3.Term. You may not exercise the vested portion of the Option after its term expires. The term of the Option expires upon the earliest of the following:
(a)three months after the termination of your Continuous Service other than due to your death or Disability (as defined in the Plan);
(b)18 months after the termination of your continuous Service due to your death;
(c)12 months after the termination of your Continuous Service due to your Disability;
(d)immediately upon a dissolution or liquidation of the Company if the Option will terminate in connection with such dissolution or liquidation pursuant to Section 9(b) of the Plan;
(e)immediately upon a Corporate Transaction (as defined in the Plan) if the Option will terminate in connection with such Corporate Transaction pursuant to Section 9(c) of the Plan; or
(f)the Expiration Date.
For purposes of the Option, each of the periods set forth in Section 3(a), 3(b) and 3(c) above will be considered a “Post-Termination Exercise Period.” To the extent you do not exercise the Option within the applicable Post-Termination Exercise Period (or, if earlier, prior to the expiration of the maximum term of the Option), such unexercised portion of the Option will terminate, and you will have no further right, title or interest in the terminated Option, the shares of Common Stock subject to the terminated Option, or any consideration in respect of the terminated Option.

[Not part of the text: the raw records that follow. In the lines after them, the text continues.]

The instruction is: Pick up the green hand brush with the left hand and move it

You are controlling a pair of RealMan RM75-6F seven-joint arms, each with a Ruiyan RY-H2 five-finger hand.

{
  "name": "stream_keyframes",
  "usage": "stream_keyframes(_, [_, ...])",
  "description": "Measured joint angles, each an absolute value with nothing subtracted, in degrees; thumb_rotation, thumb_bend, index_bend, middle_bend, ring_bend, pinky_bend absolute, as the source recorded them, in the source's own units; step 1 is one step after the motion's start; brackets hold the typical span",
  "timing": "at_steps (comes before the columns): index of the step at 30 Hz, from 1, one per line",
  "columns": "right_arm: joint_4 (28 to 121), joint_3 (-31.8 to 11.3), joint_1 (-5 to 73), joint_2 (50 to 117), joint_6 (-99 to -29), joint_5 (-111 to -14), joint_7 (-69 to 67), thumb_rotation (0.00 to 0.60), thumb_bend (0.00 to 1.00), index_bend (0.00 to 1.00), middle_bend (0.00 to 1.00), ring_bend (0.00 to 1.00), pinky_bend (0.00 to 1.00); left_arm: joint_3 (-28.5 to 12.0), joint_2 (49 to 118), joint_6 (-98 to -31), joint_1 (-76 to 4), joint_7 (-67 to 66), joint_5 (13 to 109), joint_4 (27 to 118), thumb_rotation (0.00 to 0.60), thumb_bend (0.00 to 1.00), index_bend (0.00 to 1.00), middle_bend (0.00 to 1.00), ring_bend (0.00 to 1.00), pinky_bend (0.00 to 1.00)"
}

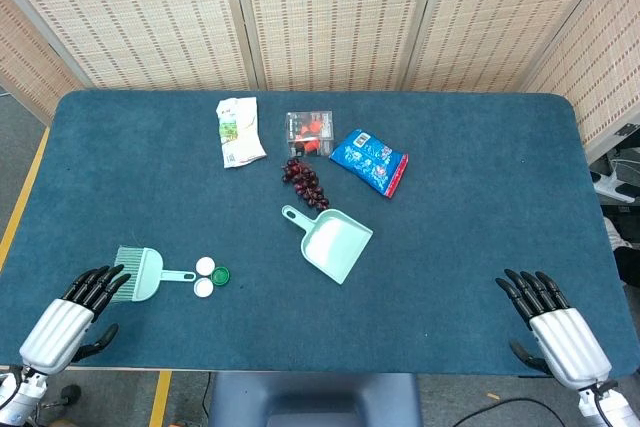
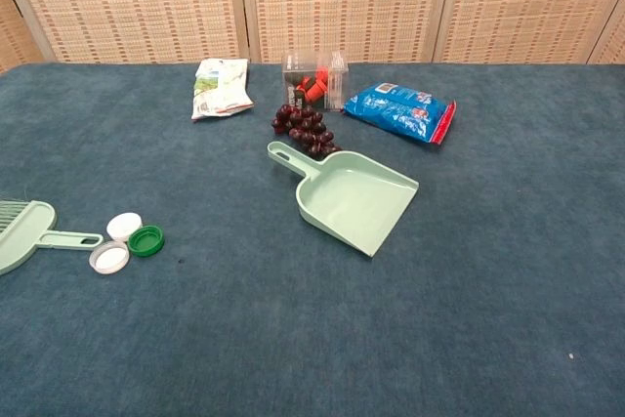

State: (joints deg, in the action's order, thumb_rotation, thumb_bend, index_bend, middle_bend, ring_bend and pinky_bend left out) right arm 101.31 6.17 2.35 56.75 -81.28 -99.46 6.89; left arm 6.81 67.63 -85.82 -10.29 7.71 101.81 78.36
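The green hand brush (image 1: 145, 273) lies flat near the table's front left, bristles to the left and handle pointing right; the chest view shows the brush (image 2: 29, 232) at its left edge. My left hand (image 1: 72, 314) hovers just left and in front of the brush with fingers apart, its fingertips close to the bristles, holding nothing. At the front right my right hand (image 1: 552, 320) is also spread and empty, far from the brush. Neither hand appears in the chest view.
Two white caps (image 1: 204, 276) and a green cap (image 1: 220, 275) sit at the brush handle's tip. A green dustpan (image 1: 334, 244) lies mid-table. Farther back are grapes (image 1: 304, 180), a blue packet (image 1: 369, 161), a white packet (image 1: 240, 131) and a clear box (image 1: 309, 129).
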Motion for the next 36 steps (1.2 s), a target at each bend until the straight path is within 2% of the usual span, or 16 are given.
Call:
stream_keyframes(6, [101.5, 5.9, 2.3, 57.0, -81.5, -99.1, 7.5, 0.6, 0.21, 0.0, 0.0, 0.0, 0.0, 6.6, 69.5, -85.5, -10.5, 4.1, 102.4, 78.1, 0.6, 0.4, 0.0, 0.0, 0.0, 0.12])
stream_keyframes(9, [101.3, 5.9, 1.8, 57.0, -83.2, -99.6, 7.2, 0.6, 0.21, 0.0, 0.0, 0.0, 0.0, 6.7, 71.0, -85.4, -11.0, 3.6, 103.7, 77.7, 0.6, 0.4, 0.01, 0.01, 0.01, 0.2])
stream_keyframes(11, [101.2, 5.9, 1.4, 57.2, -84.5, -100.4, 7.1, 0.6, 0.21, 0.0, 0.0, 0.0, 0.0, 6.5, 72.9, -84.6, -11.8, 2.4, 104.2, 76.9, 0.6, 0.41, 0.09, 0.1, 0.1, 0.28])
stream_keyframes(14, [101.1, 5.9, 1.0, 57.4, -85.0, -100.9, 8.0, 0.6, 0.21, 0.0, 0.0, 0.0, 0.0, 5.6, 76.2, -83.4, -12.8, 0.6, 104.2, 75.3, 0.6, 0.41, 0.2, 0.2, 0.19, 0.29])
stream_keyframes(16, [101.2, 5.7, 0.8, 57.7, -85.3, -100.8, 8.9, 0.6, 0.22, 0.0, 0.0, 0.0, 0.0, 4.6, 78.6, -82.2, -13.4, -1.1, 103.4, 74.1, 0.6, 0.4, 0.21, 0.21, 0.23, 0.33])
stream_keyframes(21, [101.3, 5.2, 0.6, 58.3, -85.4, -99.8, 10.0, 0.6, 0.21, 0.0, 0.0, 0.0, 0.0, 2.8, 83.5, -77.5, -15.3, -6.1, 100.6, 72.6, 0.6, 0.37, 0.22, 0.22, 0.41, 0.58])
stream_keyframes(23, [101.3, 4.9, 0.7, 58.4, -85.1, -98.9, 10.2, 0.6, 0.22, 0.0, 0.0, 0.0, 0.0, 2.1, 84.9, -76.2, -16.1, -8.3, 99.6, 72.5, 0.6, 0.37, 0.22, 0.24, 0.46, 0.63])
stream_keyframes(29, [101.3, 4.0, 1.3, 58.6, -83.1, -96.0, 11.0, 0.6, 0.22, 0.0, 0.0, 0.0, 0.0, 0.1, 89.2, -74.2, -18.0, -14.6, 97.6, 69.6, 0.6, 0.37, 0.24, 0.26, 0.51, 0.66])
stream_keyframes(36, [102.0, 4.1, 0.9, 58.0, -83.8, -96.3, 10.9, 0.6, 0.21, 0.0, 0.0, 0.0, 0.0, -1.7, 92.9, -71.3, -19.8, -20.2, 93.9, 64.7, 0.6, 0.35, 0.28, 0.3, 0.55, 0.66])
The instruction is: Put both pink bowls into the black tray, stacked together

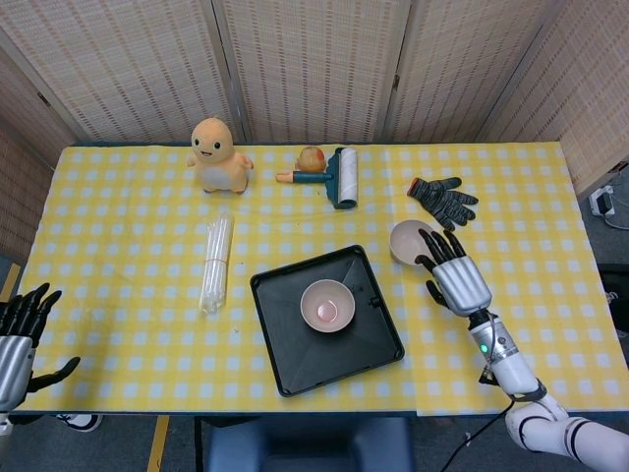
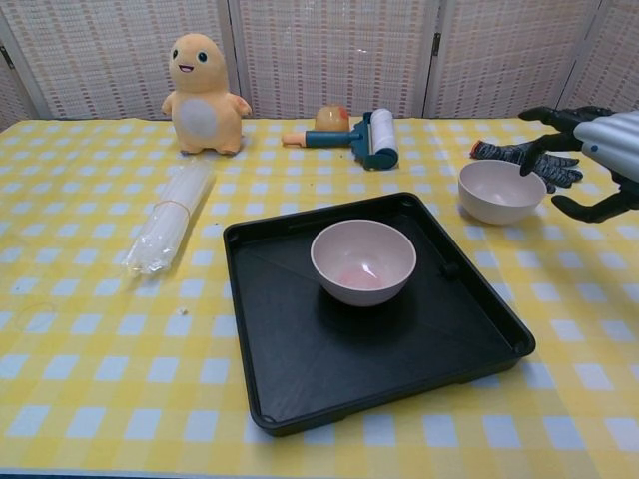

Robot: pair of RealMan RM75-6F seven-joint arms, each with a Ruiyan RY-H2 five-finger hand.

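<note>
Your left hand [image 1: 22, 339]: cut off at frame edge, fingers spread, empty. Right hand [image 1: 454, 272]: released, partly covering second pink bowl [image 1: 408, 241] on surface. First pink bowl [image 1: 327, 305]: upright in black tray [image 1: 295, 359].

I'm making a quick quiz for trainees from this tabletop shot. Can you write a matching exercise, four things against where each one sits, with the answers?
Things:
1. pink bowl with a reddish spot inside
2. second pink bowl
3. black glove
4. bundle of clear tubes

Places:
A. on the cloth left of the black tray
B. inside the black tray
C. at the far right of the table, beyond the second bowl
D. on the cloth just right of the tray, under the fingertips of the right hand

Pairs: 1-B, 2-D, 3-C, 4-A
</note>
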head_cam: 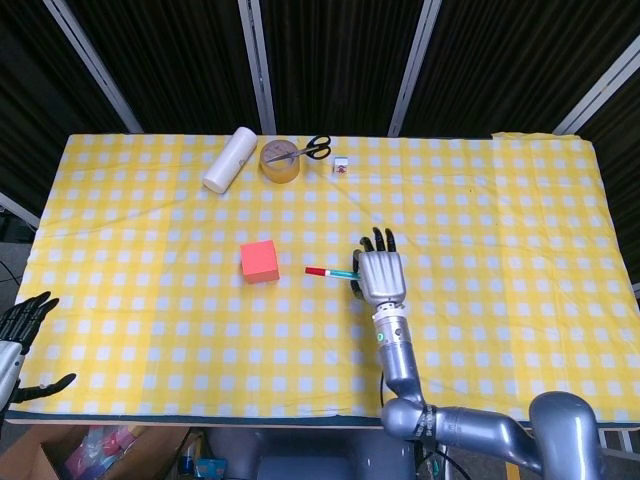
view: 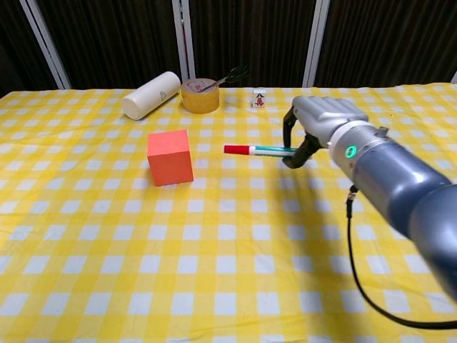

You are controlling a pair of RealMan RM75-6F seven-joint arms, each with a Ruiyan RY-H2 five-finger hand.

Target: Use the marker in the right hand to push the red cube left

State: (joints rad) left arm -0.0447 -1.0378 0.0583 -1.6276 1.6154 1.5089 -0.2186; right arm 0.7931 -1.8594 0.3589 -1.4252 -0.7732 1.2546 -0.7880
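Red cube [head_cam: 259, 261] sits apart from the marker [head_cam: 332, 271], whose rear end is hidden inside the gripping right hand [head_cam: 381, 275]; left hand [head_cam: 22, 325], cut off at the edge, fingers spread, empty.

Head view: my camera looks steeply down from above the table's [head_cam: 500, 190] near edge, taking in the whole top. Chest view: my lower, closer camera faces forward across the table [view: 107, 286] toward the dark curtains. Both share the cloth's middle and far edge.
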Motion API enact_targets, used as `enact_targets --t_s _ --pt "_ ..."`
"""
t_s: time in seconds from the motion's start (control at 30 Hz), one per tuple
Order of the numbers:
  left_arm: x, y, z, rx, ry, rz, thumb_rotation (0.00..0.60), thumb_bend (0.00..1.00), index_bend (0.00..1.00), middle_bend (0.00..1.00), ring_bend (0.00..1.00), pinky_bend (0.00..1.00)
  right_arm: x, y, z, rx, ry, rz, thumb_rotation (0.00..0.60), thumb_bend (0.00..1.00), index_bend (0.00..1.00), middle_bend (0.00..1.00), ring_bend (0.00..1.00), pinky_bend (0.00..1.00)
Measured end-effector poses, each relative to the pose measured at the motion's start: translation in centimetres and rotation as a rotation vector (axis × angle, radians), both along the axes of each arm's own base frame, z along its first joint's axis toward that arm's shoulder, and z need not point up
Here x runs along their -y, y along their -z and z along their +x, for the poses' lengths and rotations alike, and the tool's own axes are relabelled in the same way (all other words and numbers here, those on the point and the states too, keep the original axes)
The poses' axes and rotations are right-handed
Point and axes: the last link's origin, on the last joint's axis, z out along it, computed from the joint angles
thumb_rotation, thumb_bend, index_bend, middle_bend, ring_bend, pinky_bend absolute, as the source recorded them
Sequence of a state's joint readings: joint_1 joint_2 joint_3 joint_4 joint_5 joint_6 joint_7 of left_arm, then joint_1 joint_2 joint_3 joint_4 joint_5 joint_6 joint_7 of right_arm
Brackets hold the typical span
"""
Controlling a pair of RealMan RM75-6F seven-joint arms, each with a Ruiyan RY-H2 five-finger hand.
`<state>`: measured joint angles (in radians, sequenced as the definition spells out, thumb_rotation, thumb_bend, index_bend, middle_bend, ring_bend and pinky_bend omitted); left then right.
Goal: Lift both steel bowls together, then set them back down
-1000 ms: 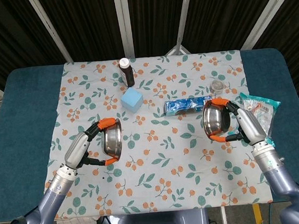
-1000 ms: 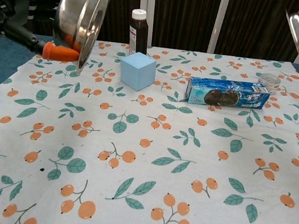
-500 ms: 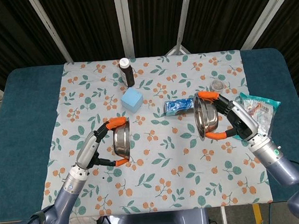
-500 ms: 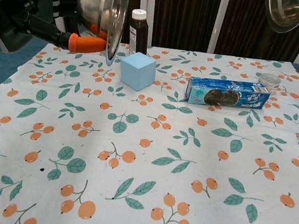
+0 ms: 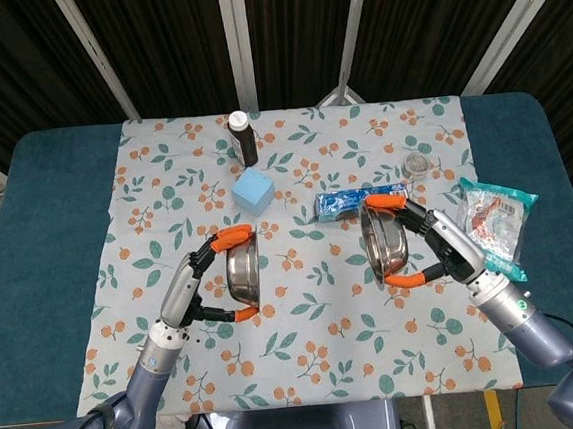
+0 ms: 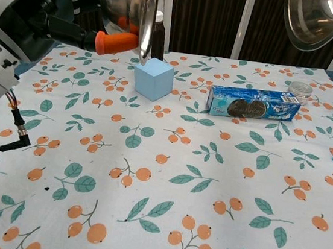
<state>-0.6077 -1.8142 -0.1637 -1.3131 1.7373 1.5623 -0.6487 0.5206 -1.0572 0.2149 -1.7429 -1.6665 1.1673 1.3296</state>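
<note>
I use the light blue foam cube (image 5: 253,190) as my landmark. My left hand (image 5: 200,282) holds one round steel bowl (image 5: 243,275) in the air, in front of the cube and a little to the left. The orange fingertips (image 5: 232,234) hook over the top rim and the thumb presses the lower rim, so the bowl is pinched across its mouth and hangs tilted on its side. My right hand (image 5: 440,250) holds the second steel bowl (image 5: 384,240) the same way, to the right of the cube and nearer to me, above the blue biscuit packet (image 5: 358,201). In the chest view both bowls are high, clearly off the flowered tablecloth (image 6: 166,179).

I judge the lift is done and the setting down remains. Because the bowls are tilted, I must turn them level first, or a rim touches first and the bowl slips.

The dark brown bottle (image 5: 244,137) stands behind the cube.
</note>
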Motion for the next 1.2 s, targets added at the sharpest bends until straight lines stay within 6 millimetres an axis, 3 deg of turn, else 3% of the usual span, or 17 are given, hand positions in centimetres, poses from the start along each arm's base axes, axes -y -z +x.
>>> enact_targets --t_s 0.23,0.73,1.2 --pt "0.6 1.5 1.1 0.032 0.038 0.036 0.600 0.00 0.27 0.22 0.18 0.36 -0.4 1.2 1.1 -0.017 -0.009 0.008 0.600 0.07 0.47 0.35 0.43 0.29" --pt "0.8 2.4 2.2 0.040 0.073 0.126 0.600 0.00 0.28 0.22 0.18 0.36 -1.5 3.7 2.9 -0.025 -0.001 0.025 0.600 0.07 0.48 0.35 0.43 0.29" --pt "1.0 4.4 3.0 0.008 0.103 0.158 0.600 0.00 0.28 0.22 0.18 0.36 -2.5 4.2 4.2 -0.022 -0.035 0.038 0.600 0.08 0.48 0.35 0.44 0.29"
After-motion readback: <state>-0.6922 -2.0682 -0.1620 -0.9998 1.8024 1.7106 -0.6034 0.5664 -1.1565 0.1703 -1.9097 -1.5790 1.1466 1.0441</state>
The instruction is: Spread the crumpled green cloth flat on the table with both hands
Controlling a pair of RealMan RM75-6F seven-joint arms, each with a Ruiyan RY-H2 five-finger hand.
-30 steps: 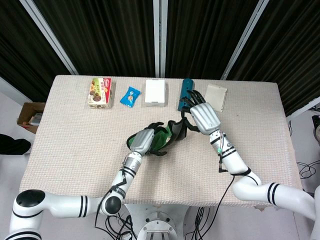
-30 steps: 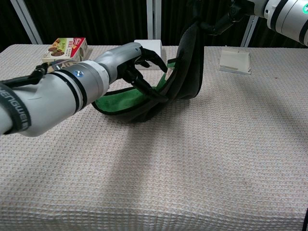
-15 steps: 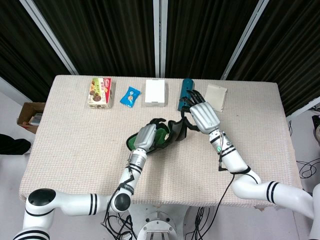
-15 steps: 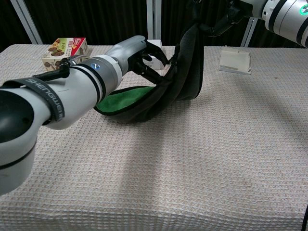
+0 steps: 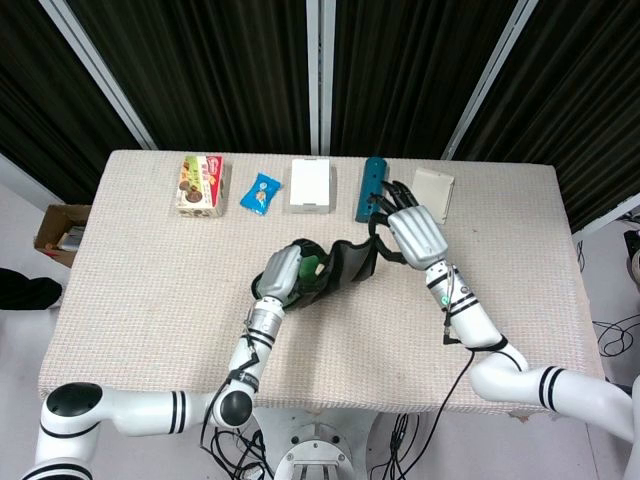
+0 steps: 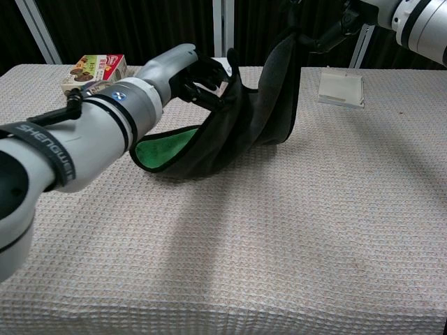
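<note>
The cloth (image 6: 237, 132) is dark on one side and green (image 6: 164, 148) on the other, and hangs in a sagging fold above mid-table. In the head view the cloth (image 5: 345, 268) runs between both hands. My left hand (image 6: 183, 70) grips its near-left edge and holds it off the table; in the head view the left hand (image 5: 281, 272) covers that edge. My right hand (image 5: 414, 227) holds the other end higher up, with the fabric draping down from it. The chest view shows only the right hand's fingers (image 6: 327, 35) at the top edge.
Along the far side of the table (image 5: 150, 300) lie a biscuit box (image 5: 200, 184), a blue snack packet (image 5: 261, 193), a white box (image 5: 311, 185), a teal object (image 5: 370, 185) and a white pad (image 5: 432, 194). A cardboard box (image 5: 62, 228) sits beyond the left edge.
My left hand has taken the cloth's edge and raised it off the table, drawing it leftward. My right hand shifted slightly right and up, stretching the fold between them.
</note>
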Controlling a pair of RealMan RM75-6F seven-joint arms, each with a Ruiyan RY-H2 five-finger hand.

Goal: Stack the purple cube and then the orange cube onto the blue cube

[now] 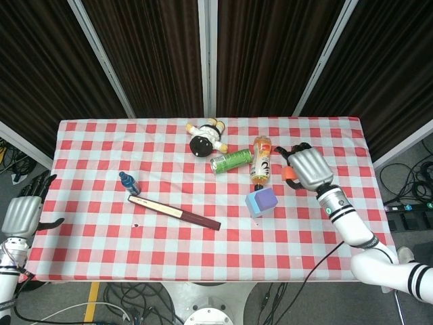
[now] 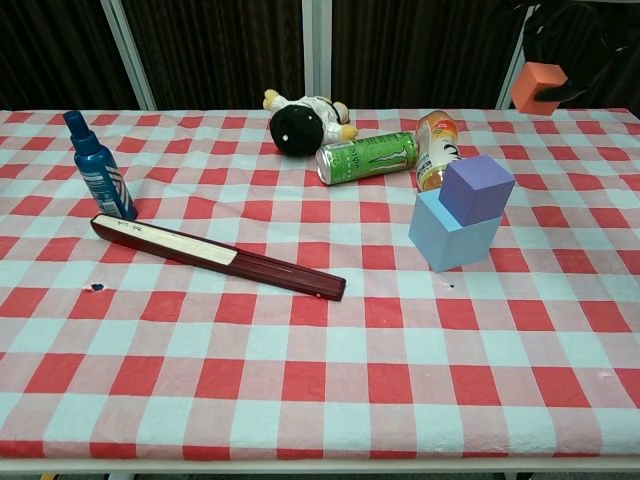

Notwithstanding the foregoing, the Post-Termination Exercise Period of the Option may be extended as provided in Section 5(h) of the Plan.
4.Withholding Obligations. You may not exercise the Option unless the applicable tax withholding obligations are satisfied. Accordingly, you may not be able to exercise the Option even though the Option is vested, and the Company shall have no obligation to issue shares of Common Stock subject to the Option, unless and until such obligations are satisfied.
Upon and in accordance with your directions, the Company will satisfy any U.S. federal, state, local and/or foreign tax or social insurance withholding obligation relating to the Option by one or a combination of the following means: (i) allowing you to tender a cash payment; or (ii) allowing you to effectuate a “cashless exercise” pursuant to a program developed under Regulation T as promulgated by the Federal Reserve Board. The Company will permit you to enter and modify a Rule 10b5-1 trading plan (or any similar successor arrangement) to satisfy any applicable tax withholding obligations to the extent permissible under applicable law. In the event that the amount of the Company’s withholding obligation in connection with the Option was greater than the amount actually withheld by the Company, you agree to indemnify and hold the Company harmless from any failure by the Company to withhold the proper amount.
5.Transferability. Except as otherwise provided in Section 5(e) of the Plan, the Option is not transferable, except by will or by the applicable laws of descent and distribution, and is exercisable during your life only by you.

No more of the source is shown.